Re: BUG #16583: merge join on tables with different DB collation behind postgres_fdw fails

Поиск
Список
Период
Сортировка
От Tom Lane
Тема Re: BUG #16583: merge join on tables with different DB collation behind postgres_fdw fails
Дата
Msg-id 1072831.1597678008@sss.pgh.pa.us
обсуждение исходный текст
Ответ на BUG #16583: merge join on tables with different DB collation behind postgres_fdw fails  (PG Bug reporting form <noreply@postgresql.org>)
Ответы Re: BUG #16583: merge join on tables with different DB collation behind postgres_fdw fails  (Tom Lane <tgl@sss.pgh.pa.us>)
Re: BUG #16583: merge join on tables with different DB collation behind postgres_fdw fails  (Jiří Fejfar <jurafejfar@gmail.com>)
Список pgsql-bugs
PG Bug reporting form <noreply@postgresql.org> writes:
> Joining two identical tables placed on separate DBs with different collation
> accessed through postgres_fdw failed when joined with merge join. Some
> records are missing (7 vs. 16 rows in example) in output. See this snippet
> https://gitlab.com/-/snippets/2004522 (or code pasted below) for psql script
> reproducing error also with expected output (working fine on alpine linux).

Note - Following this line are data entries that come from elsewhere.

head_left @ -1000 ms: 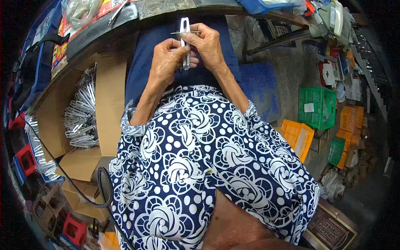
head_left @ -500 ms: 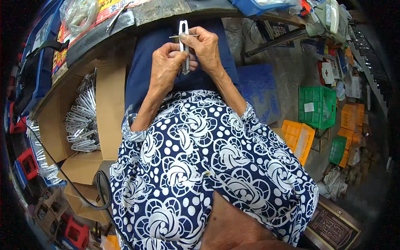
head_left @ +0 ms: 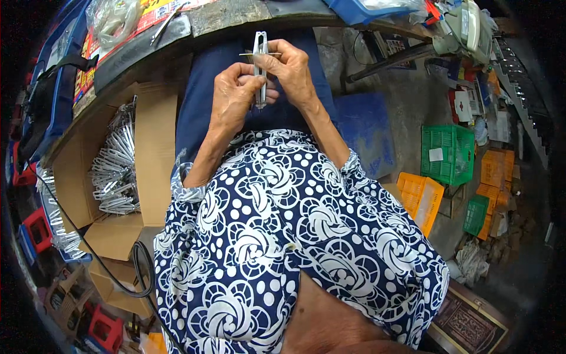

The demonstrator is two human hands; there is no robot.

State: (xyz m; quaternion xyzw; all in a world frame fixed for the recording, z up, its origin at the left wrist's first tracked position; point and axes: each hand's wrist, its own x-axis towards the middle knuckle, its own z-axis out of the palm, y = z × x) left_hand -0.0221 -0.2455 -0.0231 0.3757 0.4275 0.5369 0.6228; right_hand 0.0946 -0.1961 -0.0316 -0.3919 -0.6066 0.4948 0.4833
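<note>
Above my lap, both hands hold a long, narrow silver metal piece (head_left: 262, 94) upright in view. It has a slot near its far end, and its exact kind cannot be made out. A thin, pin-like rod (head_left: 243, 54) lies crosswise at its upper part, sticking out on both sides. My left hand (head_left: 230, 97) is closed, thumb and fingers pinching the lower half of the piece. My right hand (head_left: 293, 68) is closed higher up, its thumb pressed where rod and piece cross. The fingers behind are partly hidden.
At left, an open cardboard box (head_left: 156, 159) holds many similar silver pieces (head_left: 115, 171). A workbench edge (head_left: 230, 25) runs beyond my hands. A black cable (head_left: 88, 248) hangs at left. Green (head_left: 448, 154) and orange crates (head_left: 420, 197) stand at right.
The metal piece has turned slightly and shifted a little nearer me, with its crosswise rod. Both hands keep nearly the same grip.
</note>
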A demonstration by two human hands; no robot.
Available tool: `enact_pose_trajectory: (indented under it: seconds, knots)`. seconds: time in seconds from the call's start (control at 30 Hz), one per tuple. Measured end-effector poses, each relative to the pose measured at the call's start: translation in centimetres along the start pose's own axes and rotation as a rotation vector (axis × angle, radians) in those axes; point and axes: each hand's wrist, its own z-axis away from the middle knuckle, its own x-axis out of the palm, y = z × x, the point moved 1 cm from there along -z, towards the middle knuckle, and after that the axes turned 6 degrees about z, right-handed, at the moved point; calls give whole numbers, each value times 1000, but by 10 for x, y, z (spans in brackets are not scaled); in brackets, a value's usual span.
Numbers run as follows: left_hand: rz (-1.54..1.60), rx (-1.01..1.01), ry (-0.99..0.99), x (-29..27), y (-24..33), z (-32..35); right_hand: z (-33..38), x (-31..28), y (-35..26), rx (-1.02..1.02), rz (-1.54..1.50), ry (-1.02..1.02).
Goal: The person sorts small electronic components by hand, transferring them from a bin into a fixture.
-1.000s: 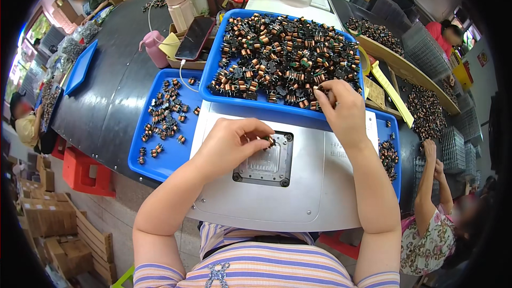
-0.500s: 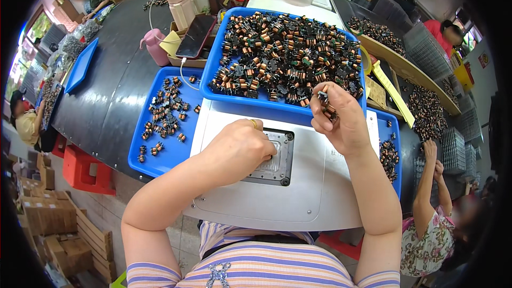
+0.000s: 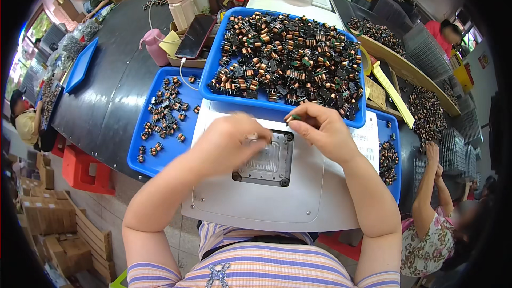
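My right hand (image 3: 326,132) is pinched on a small copper-wound coil (image 3: 292,119) with a black base, just in front of the large blue tray (image 3: 213,74) heaped with such coils. My left hand (image 3: 226,141) is smeared by motion above the left edge of a square metal fixture (image 3: 287,161) with a clear recessed middle. Whether its fingers hold anything cannot be made out. The fixture is set into a silver machine top (image 3: 256,205).
A smaller blue tray (image 3: 160,166) with loose coils lies left of the machine, and another blue tray (image 3: 396,189) lies right. Behind are a phone (image 3: 196,37), a pink bottle (image 3: 155,48) and a yellow strip (image 3: 393,93). At the right, a co-worker's hands (image 3: 432,154) touch a coil pile.
My right hand has come down and left toward the fixture, its coil now at the fingertips. My left hand has lifted off the fixture and moved left, uncovering more of it.
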Motion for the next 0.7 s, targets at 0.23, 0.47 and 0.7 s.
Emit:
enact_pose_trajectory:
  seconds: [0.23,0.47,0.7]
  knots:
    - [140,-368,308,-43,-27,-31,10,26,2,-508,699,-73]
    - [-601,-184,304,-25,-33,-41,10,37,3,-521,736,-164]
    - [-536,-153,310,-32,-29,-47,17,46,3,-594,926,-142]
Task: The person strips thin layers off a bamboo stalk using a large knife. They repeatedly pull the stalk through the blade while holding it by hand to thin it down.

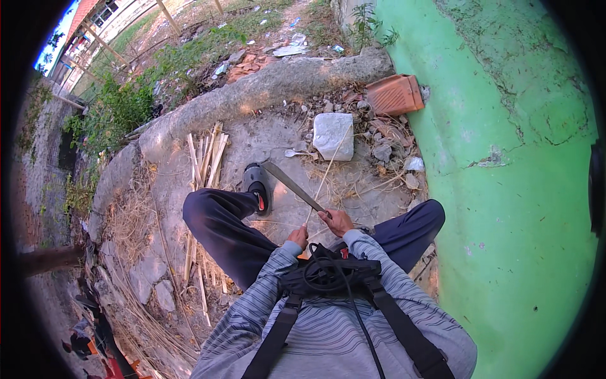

So I think what is happening here is that postgres_fdw's version of
IMPORT FOREIGN SCHEMA translates "COLLATE default" on the remote
server to "COLLATE default" on the local one, which of course is
a big fail if the defaults don't match.  That allows the local
planner to believe that remote ORDER BYs on the two foreign tables
will give compatible results, causing the merge join to not work
very well at all.

We probably need to figure out some way of substituting the remote
database's actual lc_collate setting when we see "COLLATE default".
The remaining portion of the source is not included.